Visiting economist predicts next recession

Published 12:00 am Friday, February 9, 2018

Prognosticator Alan Beaulieu of ITR Economics was in Bend on Thursday to tell a rapt audience when to expect the next downturn.

Based on his New Hampshire firm’s proprietary leading indicator, he thinks the next recession will hit late this year and last into the first half of 2019. He thinks it will be so mild that business owners should think of it as a softening.

“It’s going to be an off year,” he said. That’s an opportunity to reinvest in a business by retooling or training the workforce, he said.

“If you don’t have strategic plans for investing in your business in the next 18 months, you need to go back to the office and start working on it,” he said.

Beaulieu spoke to about 750 people gathered at the Riverhouse on the Deschutes for Economic Development for Central Oregon’s annual luncheon. Recapping the year, EDCO CEO Roger Lee said the region had high levels of economic growth, capital investment and business formation across industries. Bend led the state in the rate of business formation with one new business for every 28 residents and a total of 3,200.

Beaulieu was last in town in 2015, just after the release of his book, “Prosperity in the Age of Decline.” The book warns of the next Great Depression, which Beaulieu believes will hit in 2030, when rising health care costs and a growing national debt come to a head.

Beaulieu hasn’t backed off the prediction, he said, because health care spending continues to grow, and that burden won’t go away until the youngest baby boomers have died off.

“Our culture says, ‘Keep me alive,’” said Beaulieu, 61. “How on Earth are you millennials and Gen Xers going to afford us? You can’t.”

He doesn’t think the health care company being formed by Amazon, Berkshire Hathaway and JPMorgan Chase & Co. in order to reduce costs will make a dent. “They can’t get away from the fact that as we get older, the claims get larger and larger.”

Nor has ITR changed its outlook because of the new tax code, Beaulieu said. Real growth in gross domestic product has never correlated with a rise — or drop — in the top marginal tax rate, he said. But the national debt will continue to grow, he said.

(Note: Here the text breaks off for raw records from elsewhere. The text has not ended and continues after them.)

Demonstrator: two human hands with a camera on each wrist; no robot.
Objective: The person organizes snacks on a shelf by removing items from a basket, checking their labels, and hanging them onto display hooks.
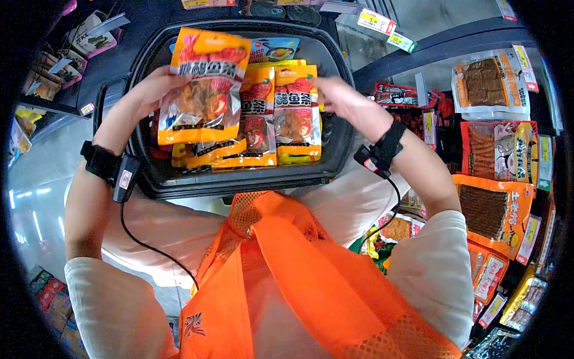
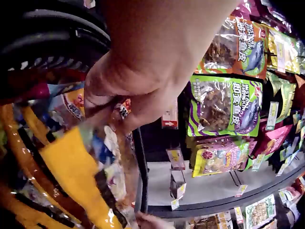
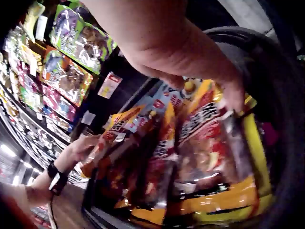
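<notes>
My left hand grips an orange snack packet by its left edge. The packet has a see-through window and is raised over a black basket. Several matching packets stand side by side in the basket below. In the head view my right hand is blurred, its fingertips at the right edge of the rightmost packet. The right wrist view shows the thumb and fingers of the right hand spread at the top of that packet. A blue packet lies behind them.
Shelves of bagged snacks stand on the right, including a brown-windowed bag and an orange bag. Price tags line the shelf edges. More packets sit on a shelf at the left. The basket stands before the person's legs.
</notes>
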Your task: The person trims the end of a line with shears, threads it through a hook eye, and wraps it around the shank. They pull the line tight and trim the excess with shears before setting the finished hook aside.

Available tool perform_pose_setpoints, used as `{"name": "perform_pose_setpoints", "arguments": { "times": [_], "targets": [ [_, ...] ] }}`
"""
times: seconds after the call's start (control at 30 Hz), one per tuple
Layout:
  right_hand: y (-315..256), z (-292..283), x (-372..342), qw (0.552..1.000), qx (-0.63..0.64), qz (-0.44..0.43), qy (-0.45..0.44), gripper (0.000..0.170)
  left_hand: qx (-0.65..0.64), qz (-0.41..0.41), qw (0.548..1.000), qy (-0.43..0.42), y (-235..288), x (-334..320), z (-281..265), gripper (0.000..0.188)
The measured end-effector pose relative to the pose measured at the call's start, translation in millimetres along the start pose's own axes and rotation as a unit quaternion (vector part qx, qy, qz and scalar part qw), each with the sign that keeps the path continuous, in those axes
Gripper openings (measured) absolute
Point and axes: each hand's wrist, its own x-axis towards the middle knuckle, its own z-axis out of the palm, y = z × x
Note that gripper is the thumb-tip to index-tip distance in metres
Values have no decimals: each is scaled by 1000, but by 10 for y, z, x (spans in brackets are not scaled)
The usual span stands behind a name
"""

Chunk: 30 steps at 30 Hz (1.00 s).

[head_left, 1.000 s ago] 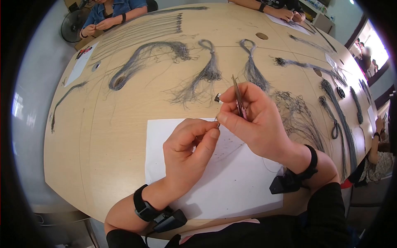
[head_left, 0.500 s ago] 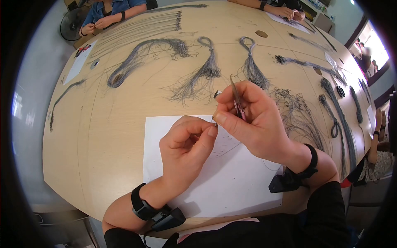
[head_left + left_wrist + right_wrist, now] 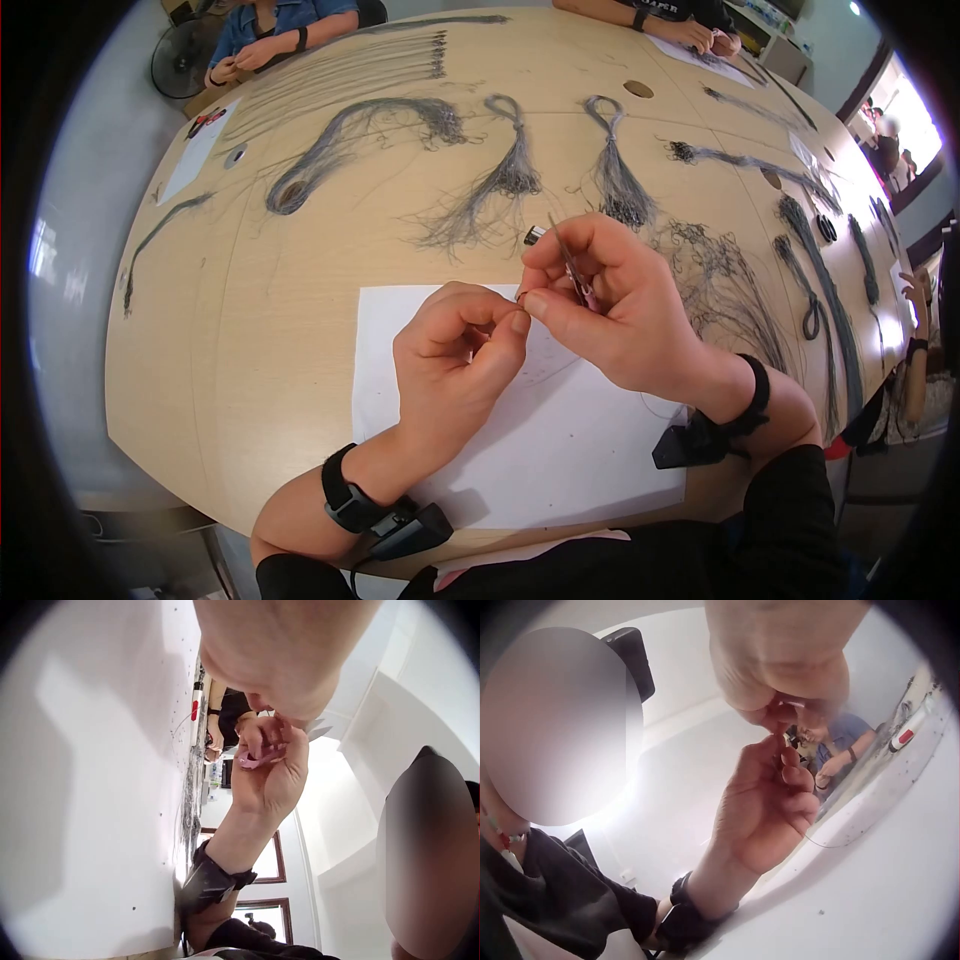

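Both hands meet above a white paper sheet (image 3: 580, 450). My left hand (image 3: 455, 365) pinches a tiny dark piece (image 3: 520, 299) between thumb and forefinger; it is mostly hidden by the fingertips, and I cannot tell its kind. A fine line (image 3: 829, 845) curves out below the left hand in the right wrist view. My right hand (image 3: 615, 310) keeps small pink-handled scissors (image 3: 574, 272) in its curled fingers, blades pointing up past the forefinger. Its thumb and forefinger tips come right up to the left fingertips. The scissors' pink handle (image 3: 259, 759) also shows in the left wrist view.
Looped bundles of grey line (image 3: 612, 150) with dark ends lie beyond the hands. A loose tangle (image 3: 715, 270) spreads at the right, near longer bundles (image 3: 825, 270). A white marker-like tube (image 3: 535, 235) lies behind the right hand. Two people (image 3: 270, 35) sit across the table.
The scissors have tipped, their points now lower and further left. My right hand has turned slightly, its fingertips closer over the left ones. The left hand keeps its pinch.
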Motion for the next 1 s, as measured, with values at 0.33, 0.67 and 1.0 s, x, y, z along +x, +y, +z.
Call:
{"name": "perform_pose_setpoints", "arguments": {
  "times": [0.33,0.67,1.0],
  "targets": [
    [34,-27,30,999,20,-43,9,17,-27,-31,999,13,19,6,-1,3],
    [61,-12,33,999,6,-28,25,19,-29,-15,999,-5,-10,10,4,3],
    [70,76,-6,998,10,-15,68,19,37,18,999,0,-35,2,-23,4]
  ]
}}
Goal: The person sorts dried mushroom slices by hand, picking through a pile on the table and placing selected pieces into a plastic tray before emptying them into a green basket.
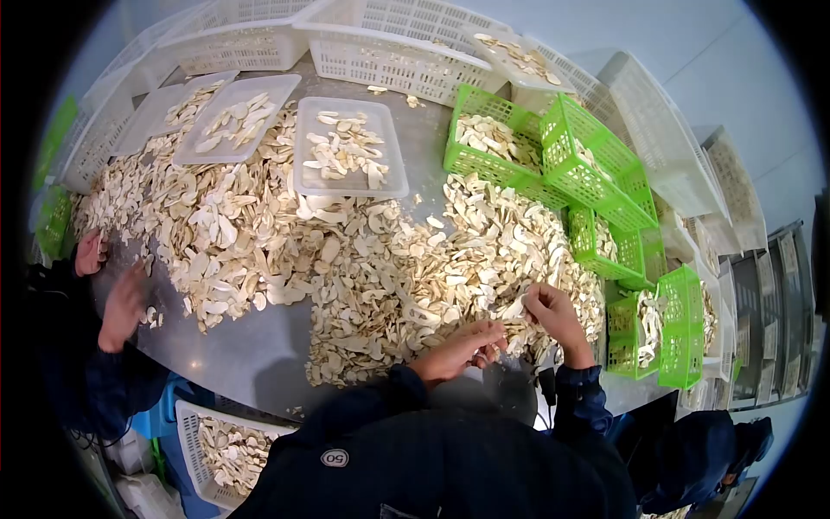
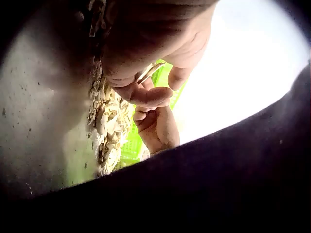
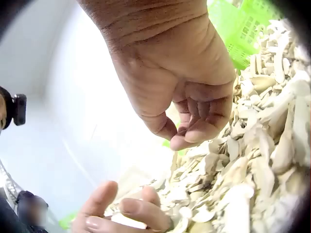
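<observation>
One thin, cream-tan mushroom-like slice (image 2: pixel 151 72), mostly hidden, is pinched in the left hand's (image 1: pixel 462 350) fingers, at the near edge of a broad, uncountable heap of similar slices (image 1: pixel 510 246) on the grey metal counter (image 1: pixel 238 363). Right hand (image 1: pixel 555 313): fingers curled, grip cannot be told. Translucent flat trays (image 1: pixel 392 125): four. Green perforated plastic baskets (image 1: pixel 683 350): at least four, overlapping.

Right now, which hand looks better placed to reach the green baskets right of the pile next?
Probably the right hand: the head view shows it nearer those green baskets, while the left hand sits farther off, apparently holding a slice.
</observation>
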Motion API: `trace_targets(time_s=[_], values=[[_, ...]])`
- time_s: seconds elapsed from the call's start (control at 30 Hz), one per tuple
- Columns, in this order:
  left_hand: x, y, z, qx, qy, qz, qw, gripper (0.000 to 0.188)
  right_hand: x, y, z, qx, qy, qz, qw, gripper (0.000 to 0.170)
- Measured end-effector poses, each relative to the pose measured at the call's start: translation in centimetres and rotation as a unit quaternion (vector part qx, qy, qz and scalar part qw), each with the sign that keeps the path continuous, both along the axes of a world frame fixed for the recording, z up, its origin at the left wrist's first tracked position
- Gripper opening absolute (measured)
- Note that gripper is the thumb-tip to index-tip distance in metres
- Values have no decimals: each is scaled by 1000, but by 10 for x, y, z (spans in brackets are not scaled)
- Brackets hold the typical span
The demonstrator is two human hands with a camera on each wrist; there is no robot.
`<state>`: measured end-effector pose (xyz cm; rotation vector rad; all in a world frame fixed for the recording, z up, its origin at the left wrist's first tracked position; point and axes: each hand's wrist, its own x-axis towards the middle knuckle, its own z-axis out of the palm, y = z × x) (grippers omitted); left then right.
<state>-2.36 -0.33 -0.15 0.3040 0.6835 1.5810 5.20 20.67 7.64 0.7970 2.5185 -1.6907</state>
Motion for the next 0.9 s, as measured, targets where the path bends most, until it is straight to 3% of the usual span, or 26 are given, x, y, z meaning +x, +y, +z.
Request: trace_targets(time_s=[0.03,0.17,0.53,0.57,0.63,0.7,0.77,0.87,0.9], values=[[0,0,1,-1,15,10,1000,30,3,-4,2,-68,-3,-2,998,13],[3,-1,0,1,63,31,998,29,12,-24,12,-120,-14,-23,992,12],[4,-2,5,24,59,29,998,27,22,-40,14,-120,-29,42,991,12],[3,-1,-1,42,58,-10,997,27,22,-42,14,-114,-34,43,992,13],[-3,-3,-7,77,53,-88,992,28,21,-32,0,-39,18,5,999,15],[3,-6,8,42,140,-158,977,32,18,-34,-1,199,28,-43,979,14],[6,-6,14,53,217,-227,948,37,23,-30,-11,313,95,48,944,19],[6,-3,12,102,314,-306,893,48,21,-54,9,233,33,155,959,23],[8,-4,11,98,312,-300,896,49,21,-58,6,258,38,163,951,25]])
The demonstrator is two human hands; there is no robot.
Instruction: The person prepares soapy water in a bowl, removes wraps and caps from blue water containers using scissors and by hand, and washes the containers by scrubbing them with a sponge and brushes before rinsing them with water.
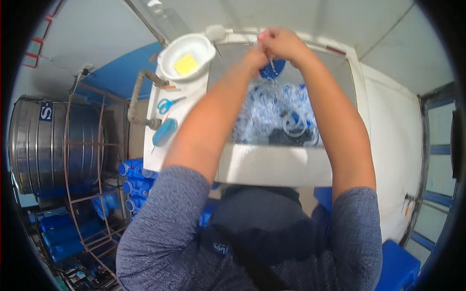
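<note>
Both my hands meet above the far edge of a sink basin (340,72). My right hand (286,44) is closed around something small and pink (263,36), whose nature I cannot make out. Just to its left, my left hand (254,59) is closed and blurred; what it holds is hidden. Water seems to splash below my fingers, over a blue round object (272,69). Lower in the basin lies a heap of clear and blue plastic pieces (267,109), with a clear ring (294,124) at its right.
Left of the basin, a white bowl (167,60) holds a yellow sponge (185,64). Blue scissors (166,105), a teal brush-like object (165,132) and a pipe (136,97) are on that side. Blue jugs (138,186) stand below, beside a metal rack (66,145) and steel tank (39,145).
</note>
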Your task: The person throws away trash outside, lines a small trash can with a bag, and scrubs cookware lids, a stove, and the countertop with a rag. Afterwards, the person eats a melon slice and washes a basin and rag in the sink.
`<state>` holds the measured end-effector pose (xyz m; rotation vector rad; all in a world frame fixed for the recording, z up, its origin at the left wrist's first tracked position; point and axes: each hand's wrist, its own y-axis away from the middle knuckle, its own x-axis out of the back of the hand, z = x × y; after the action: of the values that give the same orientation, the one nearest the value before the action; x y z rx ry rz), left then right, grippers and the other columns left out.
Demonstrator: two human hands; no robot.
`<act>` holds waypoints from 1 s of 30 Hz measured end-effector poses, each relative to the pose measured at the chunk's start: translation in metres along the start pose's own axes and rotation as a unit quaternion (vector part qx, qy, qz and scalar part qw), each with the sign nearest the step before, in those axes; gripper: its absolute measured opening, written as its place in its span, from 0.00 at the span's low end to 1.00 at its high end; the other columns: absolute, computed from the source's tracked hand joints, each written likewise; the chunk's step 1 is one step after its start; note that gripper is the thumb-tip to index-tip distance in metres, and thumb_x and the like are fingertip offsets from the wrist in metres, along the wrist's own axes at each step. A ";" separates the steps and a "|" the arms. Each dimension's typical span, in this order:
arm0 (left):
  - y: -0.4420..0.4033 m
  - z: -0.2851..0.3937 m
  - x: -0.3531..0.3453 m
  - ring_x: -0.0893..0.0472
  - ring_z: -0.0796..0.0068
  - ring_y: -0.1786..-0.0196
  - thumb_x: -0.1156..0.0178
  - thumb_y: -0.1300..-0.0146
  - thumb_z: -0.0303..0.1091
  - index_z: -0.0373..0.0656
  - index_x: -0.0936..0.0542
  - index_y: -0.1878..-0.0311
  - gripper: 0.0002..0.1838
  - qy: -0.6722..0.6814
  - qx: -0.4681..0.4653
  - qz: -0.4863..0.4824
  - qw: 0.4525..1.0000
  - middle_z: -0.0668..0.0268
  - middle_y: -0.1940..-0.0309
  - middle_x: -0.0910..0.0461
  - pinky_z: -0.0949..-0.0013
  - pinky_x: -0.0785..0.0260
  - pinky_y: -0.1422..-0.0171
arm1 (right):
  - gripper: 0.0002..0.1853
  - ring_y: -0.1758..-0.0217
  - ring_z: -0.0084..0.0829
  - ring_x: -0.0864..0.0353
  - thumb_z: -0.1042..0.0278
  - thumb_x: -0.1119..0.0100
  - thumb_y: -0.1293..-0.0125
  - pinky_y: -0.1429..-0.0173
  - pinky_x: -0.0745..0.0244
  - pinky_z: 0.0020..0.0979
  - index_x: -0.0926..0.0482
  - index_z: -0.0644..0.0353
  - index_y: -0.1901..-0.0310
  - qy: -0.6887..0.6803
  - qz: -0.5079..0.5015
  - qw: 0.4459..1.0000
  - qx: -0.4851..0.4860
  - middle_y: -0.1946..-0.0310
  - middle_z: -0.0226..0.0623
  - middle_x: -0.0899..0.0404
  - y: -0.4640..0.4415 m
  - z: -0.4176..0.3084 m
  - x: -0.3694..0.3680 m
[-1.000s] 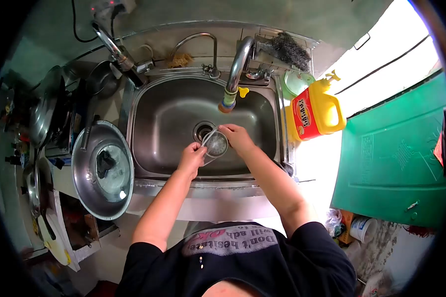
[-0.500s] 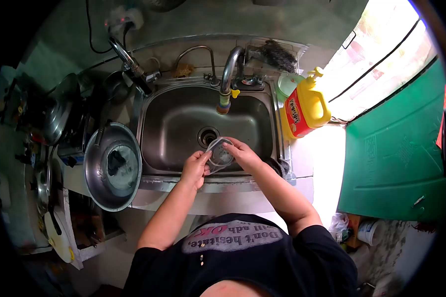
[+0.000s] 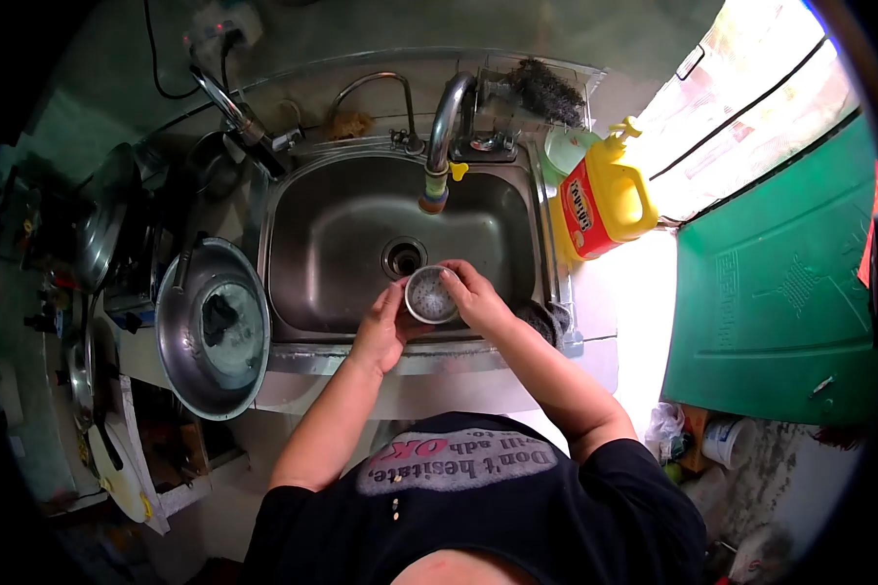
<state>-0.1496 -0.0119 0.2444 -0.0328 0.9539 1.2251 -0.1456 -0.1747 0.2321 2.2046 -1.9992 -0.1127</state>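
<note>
Over the front of the steel sink (image 3: 332, 219), my two hands hold a sink strainer (image 3: 431, 294), a small round cup with a pale rim and a speckled grey inside. My left hand (image 3: 385, 327) is closed around its left side and partly beneath it. My right hand (image 3: 473, 297) pinches the right rim, thumb at the inner edge. The open drain hole (image 3: 403, 256) lies just beyond the strainer. Above the basin, the faucet (image 3: 437, 175) curves down with a yellow lever at its nozzle. The strainer's underside is hidden.
Left of the sink stands a metal basin (image 3: 174, 361) holding cloudy water and a dark cloth. A yellow detergent jug (image 3: 615, 210) stands at the right. Behind the faucet, a rack holds a dark scouring pad (image 3: 546, 93). A green door (image 3: 771, 302) is at the far right.
The strainer has tipped so its round opening faces up toward me; the see-through material below its rim no longer shows. My left hand has shifted around its side. The view has moved slightly.
</note>
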 end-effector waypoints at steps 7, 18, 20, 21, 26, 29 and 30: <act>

“All the millennials in the room,” he said, “you should plan on working longer and paying more taxes.”

Despite predicting the next Great Recession, Beaulieu is bullish on the United States as the land of opportunity, mainly because of energy production and exports. Contrary to widespread belief, he said, U.S. manufacturing activity is strong, although more work may be performed by robots.

Bend boutique owner Jennifer Riker said she was most interested in Beaulieu’s prediction of the next Great Depression and how she can prepare her children, who are 11 and 14. In the meantime, she’s on the aggressive track that Beaulieu advises. He urged business owners to take advantage of low interest rates and borrow so much money, bankers lose sleep at night.

Riker opened a second location for her store, Brave Collective, in Lake Oswego in December, and she said a second Portland-area store will open in mid-March. Riker said she’s a natural risk-taker, and as a retailer, the prospect of the next downturn doesn’t scare her because she endures slow months every year.

“I do this every January and February,” she said.